▼▼▼

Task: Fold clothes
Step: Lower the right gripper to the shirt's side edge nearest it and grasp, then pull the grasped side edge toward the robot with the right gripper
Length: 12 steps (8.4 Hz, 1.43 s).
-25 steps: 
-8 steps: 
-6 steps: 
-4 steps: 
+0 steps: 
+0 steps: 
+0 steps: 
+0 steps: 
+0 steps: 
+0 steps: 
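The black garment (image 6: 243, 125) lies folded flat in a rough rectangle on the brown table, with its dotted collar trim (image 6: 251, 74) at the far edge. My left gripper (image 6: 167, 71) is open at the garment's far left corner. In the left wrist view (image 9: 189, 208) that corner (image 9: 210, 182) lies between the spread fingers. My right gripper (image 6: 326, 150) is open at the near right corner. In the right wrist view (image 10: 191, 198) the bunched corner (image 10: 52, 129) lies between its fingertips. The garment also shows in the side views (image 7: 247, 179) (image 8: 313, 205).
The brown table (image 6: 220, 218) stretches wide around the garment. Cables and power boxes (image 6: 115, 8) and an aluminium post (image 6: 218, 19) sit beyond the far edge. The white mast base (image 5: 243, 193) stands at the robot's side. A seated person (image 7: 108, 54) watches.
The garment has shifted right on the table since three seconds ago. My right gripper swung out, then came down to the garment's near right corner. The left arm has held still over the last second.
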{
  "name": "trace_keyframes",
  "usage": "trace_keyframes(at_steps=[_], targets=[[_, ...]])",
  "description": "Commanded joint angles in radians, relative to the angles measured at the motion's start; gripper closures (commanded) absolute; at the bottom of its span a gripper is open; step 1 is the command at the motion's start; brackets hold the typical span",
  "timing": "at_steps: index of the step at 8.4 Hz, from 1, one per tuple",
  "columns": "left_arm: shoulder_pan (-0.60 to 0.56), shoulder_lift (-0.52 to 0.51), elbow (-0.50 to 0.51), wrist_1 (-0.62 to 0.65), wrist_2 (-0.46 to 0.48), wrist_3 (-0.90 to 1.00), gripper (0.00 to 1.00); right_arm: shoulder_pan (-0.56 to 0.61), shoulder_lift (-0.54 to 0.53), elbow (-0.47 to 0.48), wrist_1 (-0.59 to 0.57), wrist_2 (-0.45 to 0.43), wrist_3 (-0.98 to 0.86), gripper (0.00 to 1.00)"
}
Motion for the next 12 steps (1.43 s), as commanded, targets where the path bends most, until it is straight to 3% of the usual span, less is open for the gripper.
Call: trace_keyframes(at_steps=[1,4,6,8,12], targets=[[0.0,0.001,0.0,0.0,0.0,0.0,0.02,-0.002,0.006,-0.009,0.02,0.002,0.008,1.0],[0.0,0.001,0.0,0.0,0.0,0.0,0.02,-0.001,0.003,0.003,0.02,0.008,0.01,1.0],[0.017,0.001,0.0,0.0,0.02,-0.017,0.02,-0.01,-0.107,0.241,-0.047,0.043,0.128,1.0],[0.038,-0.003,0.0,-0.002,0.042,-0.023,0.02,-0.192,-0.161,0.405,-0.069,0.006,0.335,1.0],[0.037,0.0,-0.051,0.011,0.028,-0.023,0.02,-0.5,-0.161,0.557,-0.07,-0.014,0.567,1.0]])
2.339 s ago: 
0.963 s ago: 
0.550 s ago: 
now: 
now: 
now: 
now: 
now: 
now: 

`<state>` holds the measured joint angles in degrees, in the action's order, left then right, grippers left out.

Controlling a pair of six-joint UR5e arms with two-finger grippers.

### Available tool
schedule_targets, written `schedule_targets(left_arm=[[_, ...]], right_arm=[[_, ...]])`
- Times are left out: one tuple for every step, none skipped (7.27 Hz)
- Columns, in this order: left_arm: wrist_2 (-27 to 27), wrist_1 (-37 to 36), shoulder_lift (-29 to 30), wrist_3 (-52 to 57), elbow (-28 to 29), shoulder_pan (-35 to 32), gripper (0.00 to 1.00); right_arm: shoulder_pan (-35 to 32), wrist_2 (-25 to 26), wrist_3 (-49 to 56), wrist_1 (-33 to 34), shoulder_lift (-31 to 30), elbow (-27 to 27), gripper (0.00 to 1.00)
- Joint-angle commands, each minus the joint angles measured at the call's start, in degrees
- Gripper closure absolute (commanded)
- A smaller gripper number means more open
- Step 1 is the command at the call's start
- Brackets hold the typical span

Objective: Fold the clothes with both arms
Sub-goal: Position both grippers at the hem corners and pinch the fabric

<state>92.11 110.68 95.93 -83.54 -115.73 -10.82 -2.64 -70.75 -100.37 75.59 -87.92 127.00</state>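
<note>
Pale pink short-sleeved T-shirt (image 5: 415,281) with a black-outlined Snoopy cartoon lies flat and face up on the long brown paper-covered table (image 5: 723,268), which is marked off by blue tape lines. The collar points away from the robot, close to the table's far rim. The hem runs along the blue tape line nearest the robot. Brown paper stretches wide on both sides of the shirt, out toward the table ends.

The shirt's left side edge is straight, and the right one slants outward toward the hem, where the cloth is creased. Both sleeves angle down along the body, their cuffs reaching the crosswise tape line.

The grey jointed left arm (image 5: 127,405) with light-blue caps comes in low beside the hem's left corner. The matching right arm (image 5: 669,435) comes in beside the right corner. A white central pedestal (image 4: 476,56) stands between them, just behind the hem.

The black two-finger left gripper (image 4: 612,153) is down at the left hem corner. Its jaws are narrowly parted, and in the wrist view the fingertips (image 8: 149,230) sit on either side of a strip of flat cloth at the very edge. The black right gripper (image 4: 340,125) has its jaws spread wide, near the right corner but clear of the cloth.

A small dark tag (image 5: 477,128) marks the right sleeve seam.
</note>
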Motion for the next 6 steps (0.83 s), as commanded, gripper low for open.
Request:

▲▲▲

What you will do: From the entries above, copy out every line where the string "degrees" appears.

Answer to this exercise:
`<state>` holds the measured joint angles in degrees, in the action's order, left then right, grippers left out.
- Joint-angle commands, each minus the joint angles measured at the call's start, in degrees

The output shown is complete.